LAPIS is based on the idea of "lightweight
structure," an extensible library of patterns and parsers.
Lightweight structure has applications not only to smart text
editing, but also to web browsing, program transformation, and
semistructured databases.
This is joint work with Brad Myers at CMU.
Rob Miller is a PhD candidate in computer
science at Carnegie Mellon University,
where his interests include text processing, software engineering,
end-user automation, and mobile and ubiquitous computing. He
received bachelor's and master's degrees in electrical engineering and
computer science from MIT (1995). Prior to that, as a high school student,
he helped found a short-lived startup that sold information access
via the phone --- five years before the Web, and ten years before
cell phones became nearly ubiquitous.

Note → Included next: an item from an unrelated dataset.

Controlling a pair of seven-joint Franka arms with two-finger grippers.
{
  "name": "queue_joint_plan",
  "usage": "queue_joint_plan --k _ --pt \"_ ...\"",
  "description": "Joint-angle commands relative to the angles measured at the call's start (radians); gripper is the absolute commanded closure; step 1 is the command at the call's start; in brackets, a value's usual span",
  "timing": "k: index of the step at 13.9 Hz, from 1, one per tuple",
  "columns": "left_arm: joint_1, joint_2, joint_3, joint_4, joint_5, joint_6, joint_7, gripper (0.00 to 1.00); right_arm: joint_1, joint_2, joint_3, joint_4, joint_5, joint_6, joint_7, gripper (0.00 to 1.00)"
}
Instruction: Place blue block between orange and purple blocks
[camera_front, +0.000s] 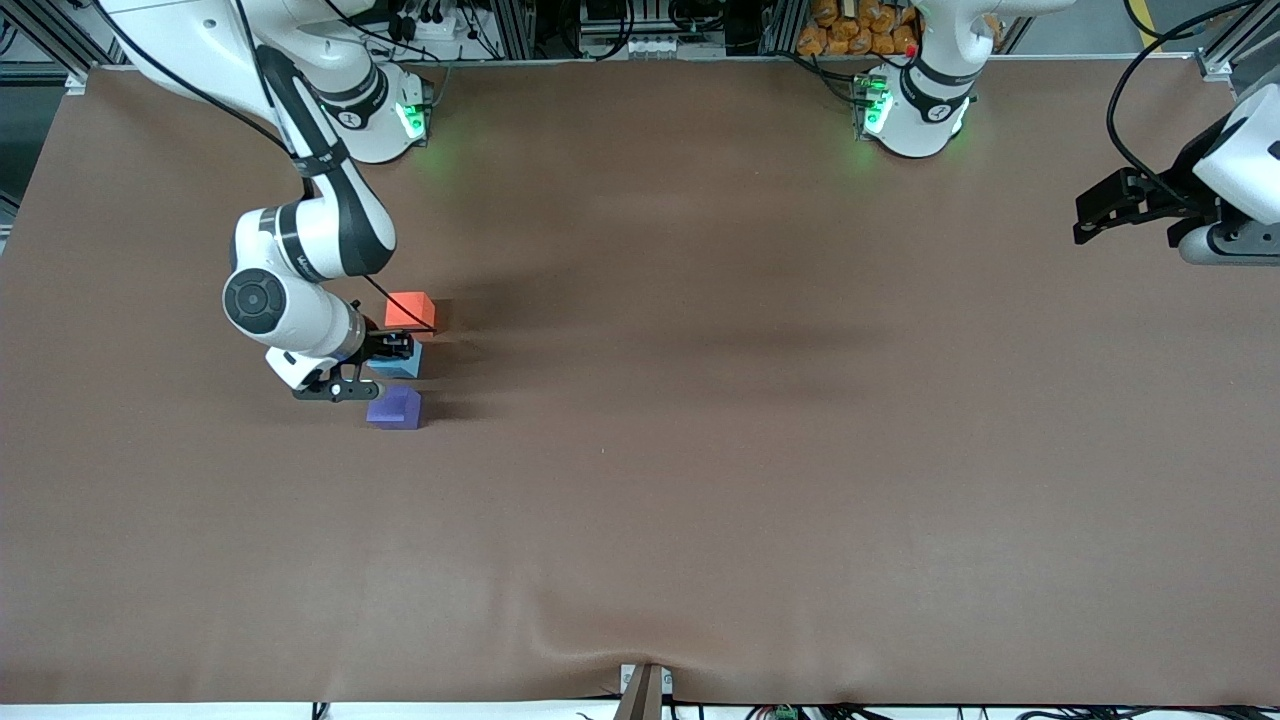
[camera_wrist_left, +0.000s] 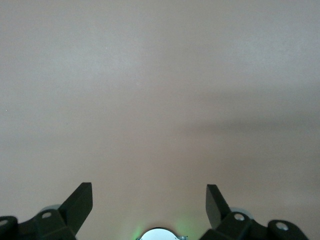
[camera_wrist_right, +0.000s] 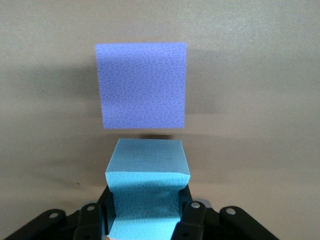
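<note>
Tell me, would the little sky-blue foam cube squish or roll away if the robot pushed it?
The sky-blue foam cube, pinched in the right gripper, probably squishes a little: its sides look pressed in between the fingers. Its flat faces suggest sliding, not rolling. Its pitted, matte surface looks grippy and likely light.

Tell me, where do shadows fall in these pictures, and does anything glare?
Front view: soft shadows stretch from the orange block, blue block and purple block toward the left arm's end; green lights glow at both bases. Left wrist view: bare table, faint shadow bands. Right wrist view: evenly lit, no glare.
</note>
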Motion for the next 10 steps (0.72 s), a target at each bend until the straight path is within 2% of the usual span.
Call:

He sometimes wishes the company
had survived a little longer.
Brian Bailey:
"DEMAIS: Designing Multimedia Applications with Interactive Storyboards"
To create an innovative interactive multimedia
application, a multimedia designer needs
to rapidly explore numerous behavioral design ideas early in the design
process, as creating innovative behavior is the cornerstone of creating
innovative multimedia. Current tools and
techniques do not support a designer’s need
for early behavior exploration. To address this need, Brian and team at the
University of Minnesota have developed DEMAIS,
a sketch-based, interactive multimedia storyboard tool that uses a designer’s
ink strokes and textual annotations as an input design vocabulary.
By operationalizing this vocabulary, DEMAIS
transforms an otherwise static sketch into
a working example. The behavioral sketch can be quickly edited using
gestures and an expressive visual language. Evaluation of DEMAIS has produced
new lessons for designing gesture-based interfaces and has shown that the
tool has a positive impact on the early design process.
Brian Bailey is a Ph.D. candidate at the
University of Minnesota. He
received his bachelor's degree from Purdue University and his master's degree
from University of Minnesota. Both degrees are in Computer Science.
Francois
Guimbretiere:
"Fluid Interaction for High
Resolution Wall-size Displays"
As computers become more ubiquitous, direct
interaction with wall-size, high resolution
displays will become commonplace. The familiar desktop computer interface
will be ill suited to the affordances of these displays. Current Graphical
User Interfaces (GUIs) do not take into account the cost of reaching
for a far-away menu bar, and they rely heavily on the keyboard for rapid
interactions. GUIs are extremely powerful, but
their interaction style contrasts sharply
with the casual interaction style provided by traditional wall-size
displays such as whiteboards and pin-boards.
Francois' work explores how to bridge the gap
between the power provided by current
desktop computer interfaces and the fluid use of whiteboards and pin-boards.
Observing fluid expert interactions in our everyday life, such as
driving a car or playing a violin, he and his team have designed, and built a
fluid interaction framework which
encourages gesture memory, reduces the need for dialog
with the user, and provides a scoping mechanism for modes. As the user
acquires expertise, these features let the cognitive load of using the interface
progressively disappear. The user is now free to focus on other tasks the same
way one can drive a car while conversing with a passenger.
To validate the design, Francois and others at
Stanford University built the Stanford Interactive Mural, a 9 Mpixel whiteboard-size
screen, evaluated the performance of their proposed menu system
FlowMenu (preliminary results will be discussed), and implemented PostBrainstorm
a digital brainstorming tool. PostBrainstorm lets users gather
and organize sketches, snapshots of physical documents, and a variety of
digital documents on the Interactive Mural. PostBrainstorm was very well
received by professional designers during
testing, and was used in the early design
stage of the Chrysler Design Award 2001. It demonstrates the feasibility
of fluid, transparent interactions for complex, real life applications.